# What needs to be done:
Copy out exactly the lines below that run from the one holding "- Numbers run" to the one holding "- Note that", keeping both of those lines and no others.

# Data under study:
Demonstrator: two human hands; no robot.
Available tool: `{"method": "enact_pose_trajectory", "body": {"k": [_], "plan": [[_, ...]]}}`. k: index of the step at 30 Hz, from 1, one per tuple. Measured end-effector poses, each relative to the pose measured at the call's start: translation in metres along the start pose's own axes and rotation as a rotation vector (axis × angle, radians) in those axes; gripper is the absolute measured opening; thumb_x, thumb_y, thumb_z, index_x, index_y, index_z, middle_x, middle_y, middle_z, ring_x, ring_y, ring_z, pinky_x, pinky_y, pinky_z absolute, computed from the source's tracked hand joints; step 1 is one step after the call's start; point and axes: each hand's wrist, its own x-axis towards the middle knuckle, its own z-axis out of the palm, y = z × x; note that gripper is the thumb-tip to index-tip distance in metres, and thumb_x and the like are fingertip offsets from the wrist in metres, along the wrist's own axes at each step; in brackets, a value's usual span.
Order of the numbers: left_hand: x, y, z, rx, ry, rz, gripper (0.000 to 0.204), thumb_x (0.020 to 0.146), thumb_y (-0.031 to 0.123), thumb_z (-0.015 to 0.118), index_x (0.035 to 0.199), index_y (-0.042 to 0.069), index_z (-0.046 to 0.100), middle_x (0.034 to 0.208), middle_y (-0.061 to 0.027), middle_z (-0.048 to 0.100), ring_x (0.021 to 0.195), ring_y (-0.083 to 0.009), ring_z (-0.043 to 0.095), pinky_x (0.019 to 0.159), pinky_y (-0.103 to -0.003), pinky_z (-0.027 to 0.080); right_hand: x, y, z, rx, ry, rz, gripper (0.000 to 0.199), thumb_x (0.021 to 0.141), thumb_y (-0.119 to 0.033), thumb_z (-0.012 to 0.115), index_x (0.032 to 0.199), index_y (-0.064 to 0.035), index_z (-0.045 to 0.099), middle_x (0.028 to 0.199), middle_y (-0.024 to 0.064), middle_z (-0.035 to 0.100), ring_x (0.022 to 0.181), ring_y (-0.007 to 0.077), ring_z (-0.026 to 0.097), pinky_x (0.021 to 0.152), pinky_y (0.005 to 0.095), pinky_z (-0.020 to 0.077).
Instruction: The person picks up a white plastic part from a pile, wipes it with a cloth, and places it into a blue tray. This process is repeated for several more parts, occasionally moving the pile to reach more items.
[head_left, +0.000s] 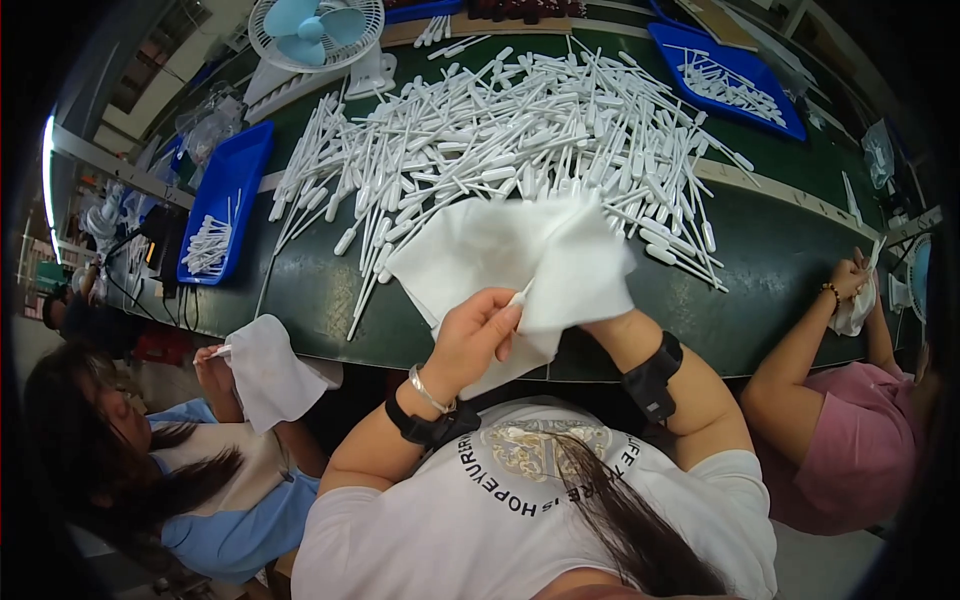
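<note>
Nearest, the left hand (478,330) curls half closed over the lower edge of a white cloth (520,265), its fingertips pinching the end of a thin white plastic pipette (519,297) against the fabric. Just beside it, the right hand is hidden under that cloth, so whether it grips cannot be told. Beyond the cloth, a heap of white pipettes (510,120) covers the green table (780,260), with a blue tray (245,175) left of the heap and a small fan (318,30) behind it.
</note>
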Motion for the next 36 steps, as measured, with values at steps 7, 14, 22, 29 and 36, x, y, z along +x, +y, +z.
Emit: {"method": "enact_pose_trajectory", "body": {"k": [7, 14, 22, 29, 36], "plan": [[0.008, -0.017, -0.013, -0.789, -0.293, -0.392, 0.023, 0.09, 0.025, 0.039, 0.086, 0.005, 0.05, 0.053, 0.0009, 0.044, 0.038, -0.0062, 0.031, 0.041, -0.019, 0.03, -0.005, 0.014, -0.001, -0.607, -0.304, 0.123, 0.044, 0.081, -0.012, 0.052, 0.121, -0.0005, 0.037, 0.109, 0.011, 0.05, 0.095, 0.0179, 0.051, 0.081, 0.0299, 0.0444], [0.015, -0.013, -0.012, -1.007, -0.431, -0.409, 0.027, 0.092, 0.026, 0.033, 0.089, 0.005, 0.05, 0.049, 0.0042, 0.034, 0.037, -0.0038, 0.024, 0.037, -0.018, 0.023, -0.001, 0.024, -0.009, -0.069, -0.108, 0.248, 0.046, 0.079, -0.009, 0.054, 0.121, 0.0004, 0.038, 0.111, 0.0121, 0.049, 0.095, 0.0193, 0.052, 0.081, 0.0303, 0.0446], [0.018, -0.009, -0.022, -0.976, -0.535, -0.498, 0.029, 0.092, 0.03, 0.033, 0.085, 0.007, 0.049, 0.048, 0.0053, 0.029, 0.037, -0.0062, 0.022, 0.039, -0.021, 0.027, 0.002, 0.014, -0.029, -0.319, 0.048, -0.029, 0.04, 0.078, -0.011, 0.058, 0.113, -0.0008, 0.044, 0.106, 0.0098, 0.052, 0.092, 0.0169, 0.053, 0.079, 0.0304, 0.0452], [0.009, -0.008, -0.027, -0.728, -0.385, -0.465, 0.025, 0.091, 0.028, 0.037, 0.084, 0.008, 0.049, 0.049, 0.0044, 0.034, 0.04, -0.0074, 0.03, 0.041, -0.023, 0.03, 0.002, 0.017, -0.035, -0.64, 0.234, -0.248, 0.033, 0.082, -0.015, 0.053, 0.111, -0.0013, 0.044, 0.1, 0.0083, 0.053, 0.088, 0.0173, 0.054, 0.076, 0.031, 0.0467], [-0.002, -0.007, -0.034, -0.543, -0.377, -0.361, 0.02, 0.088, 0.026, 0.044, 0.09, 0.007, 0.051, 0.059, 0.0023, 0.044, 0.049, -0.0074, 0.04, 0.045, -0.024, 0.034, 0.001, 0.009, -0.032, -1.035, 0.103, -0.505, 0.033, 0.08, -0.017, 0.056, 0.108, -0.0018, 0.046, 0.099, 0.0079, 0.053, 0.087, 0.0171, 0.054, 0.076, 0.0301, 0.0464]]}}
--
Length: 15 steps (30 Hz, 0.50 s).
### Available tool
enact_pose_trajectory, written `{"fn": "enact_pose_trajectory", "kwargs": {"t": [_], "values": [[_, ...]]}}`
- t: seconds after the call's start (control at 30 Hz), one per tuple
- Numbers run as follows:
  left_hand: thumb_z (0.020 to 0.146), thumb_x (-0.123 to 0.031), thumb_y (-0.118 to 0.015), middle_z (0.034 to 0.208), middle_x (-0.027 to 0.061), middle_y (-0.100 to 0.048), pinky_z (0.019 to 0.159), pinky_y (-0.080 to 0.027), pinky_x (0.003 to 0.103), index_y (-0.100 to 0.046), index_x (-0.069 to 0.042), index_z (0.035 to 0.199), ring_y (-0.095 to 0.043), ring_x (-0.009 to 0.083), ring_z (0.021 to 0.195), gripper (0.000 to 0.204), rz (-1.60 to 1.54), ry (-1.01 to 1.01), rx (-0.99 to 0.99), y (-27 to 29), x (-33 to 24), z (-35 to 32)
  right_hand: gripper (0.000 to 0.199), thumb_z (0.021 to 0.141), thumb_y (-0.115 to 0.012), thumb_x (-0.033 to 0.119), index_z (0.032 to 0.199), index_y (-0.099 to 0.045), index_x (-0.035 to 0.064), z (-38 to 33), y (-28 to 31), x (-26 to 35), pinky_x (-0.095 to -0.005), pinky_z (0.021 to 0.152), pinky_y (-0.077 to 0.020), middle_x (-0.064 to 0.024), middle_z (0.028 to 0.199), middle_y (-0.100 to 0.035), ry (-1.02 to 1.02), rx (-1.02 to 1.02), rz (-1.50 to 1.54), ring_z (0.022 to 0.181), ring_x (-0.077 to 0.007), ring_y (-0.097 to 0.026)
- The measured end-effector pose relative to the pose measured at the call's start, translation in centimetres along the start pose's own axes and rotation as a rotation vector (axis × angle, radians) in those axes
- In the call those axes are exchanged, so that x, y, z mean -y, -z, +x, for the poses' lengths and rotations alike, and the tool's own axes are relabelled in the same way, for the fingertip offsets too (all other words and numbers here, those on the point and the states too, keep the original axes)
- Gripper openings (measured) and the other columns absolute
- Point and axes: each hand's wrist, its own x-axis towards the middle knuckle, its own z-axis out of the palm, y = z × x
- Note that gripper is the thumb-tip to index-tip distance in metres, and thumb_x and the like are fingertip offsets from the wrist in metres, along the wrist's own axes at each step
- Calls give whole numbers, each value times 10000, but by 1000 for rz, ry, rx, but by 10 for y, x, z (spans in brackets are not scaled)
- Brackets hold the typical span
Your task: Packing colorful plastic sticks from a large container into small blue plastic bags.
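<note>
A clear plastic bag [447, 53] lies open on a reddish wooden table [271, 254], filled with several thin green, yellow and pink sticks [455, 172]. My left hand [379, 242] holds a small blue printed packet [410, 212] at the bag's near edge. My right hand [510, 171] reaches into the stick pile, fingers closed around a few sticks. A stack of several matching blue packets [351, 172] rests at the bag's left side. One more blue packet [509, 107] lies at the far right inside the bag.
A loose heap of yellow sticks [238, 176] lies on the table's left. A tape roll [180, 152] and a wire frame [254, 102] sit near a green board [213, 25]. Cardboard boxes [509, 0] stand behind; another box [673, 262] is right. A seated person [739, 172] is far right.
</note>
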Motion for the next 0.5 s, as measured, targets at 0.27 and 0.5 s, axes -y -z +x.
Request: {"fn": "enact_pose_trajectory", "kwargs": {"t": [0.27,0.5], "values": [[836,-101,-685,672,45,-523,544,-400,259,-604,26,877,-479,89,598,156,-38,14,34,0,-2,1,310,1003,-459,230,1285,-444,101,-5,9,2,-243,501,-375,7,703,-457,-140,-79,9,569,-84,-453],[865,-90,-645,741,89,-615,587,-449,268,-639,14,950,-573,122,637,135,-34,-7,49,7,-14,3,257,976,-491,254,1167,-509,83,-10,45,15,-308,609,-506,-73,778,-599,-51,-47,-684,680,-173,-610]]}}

# Your solution:
- Numbers run as follows:
  left_hand: thumb_z (0.020 to 0.146), thumb_x (-0.123 to 0.031), thumb_y (-0.118 to 0.015), middle_z (0.034 to 0.208), middle_x (-0.027 to 0.061), middle_y (-0.100 to 0.048), pinky_z (0.019 to 0.159), pinky_y (-0.080 to 0.027), pinky_x (0.003 to 0.103), index_y (-0.100 to 0.046), index_x (-0.069 to 0.042), index_z (0.035 to 0.199), ring_y (-0.095 to 0.043), ring_x (-0.009 to 0.083), ring_z (0.021 to 0.195), gripper (0.000 to 0.204), rz (-1.60 to 1.54), ry (-1.01 to 1.01), rx (-0.99 to 0.99), y (-27 to 29), x (-33 to 24), z (-35 to 32)
  right_hand: gripper (0.000 to 0.199), thumb_z (0.021 to 0.141), thumb_y (-0.115 to 0.012), thumb_x (-0.033 to 0.119), index_z (0.032 to 0.199), index_y (-0.099 to 0.045), index_x (-0.035 to 0.064), z (-38 to 33), y (-28 to 31), x (-26 to 35), pinky_x (-0.095 to -0.005), pinky_z (0.021 to 0.152), pinky_y (-0.077 to 0.020), middle_x (-0.064 to 0.024), middle_z (0.028 to 0.199), middle_y (-0.100 to 0.035), ry (-1.02 to 1.02), rx (-1.02 to 1.02), rz (-1.50 to 1.54), ring_z (0.022 to 0.181), ring_x (-0.077 to 0.007), ring_y (-0.097 to 0.026)
- The measured end-effector pose relative to the pose measured at the call's start, translation in centimetres along the start pose's own axes and rotation as a rotation vector (axis × angle, radians) in those axes
- In the call those axes are exchanged, so that x, y, z mean -y, -z, +x, for the poses' lengths and rotations alike, and the tool's own axes are relabelled in the same way, for the fingertip offsets too (all other words and numbers here, those on the point and the states too, keep the original axes)
- Gripper openings (measured) and the other columns absolute
- Point and axes: each hand's wrist, its own x-axis towards the middle knuckle, its own z-axis out of the palm, y = z × x
- Note that gripper is the thumb-tip to index-tip distance in metres, and thumb_x and the like are fingertip offsets from the wrist in metres, along the wrist's own axes at each step

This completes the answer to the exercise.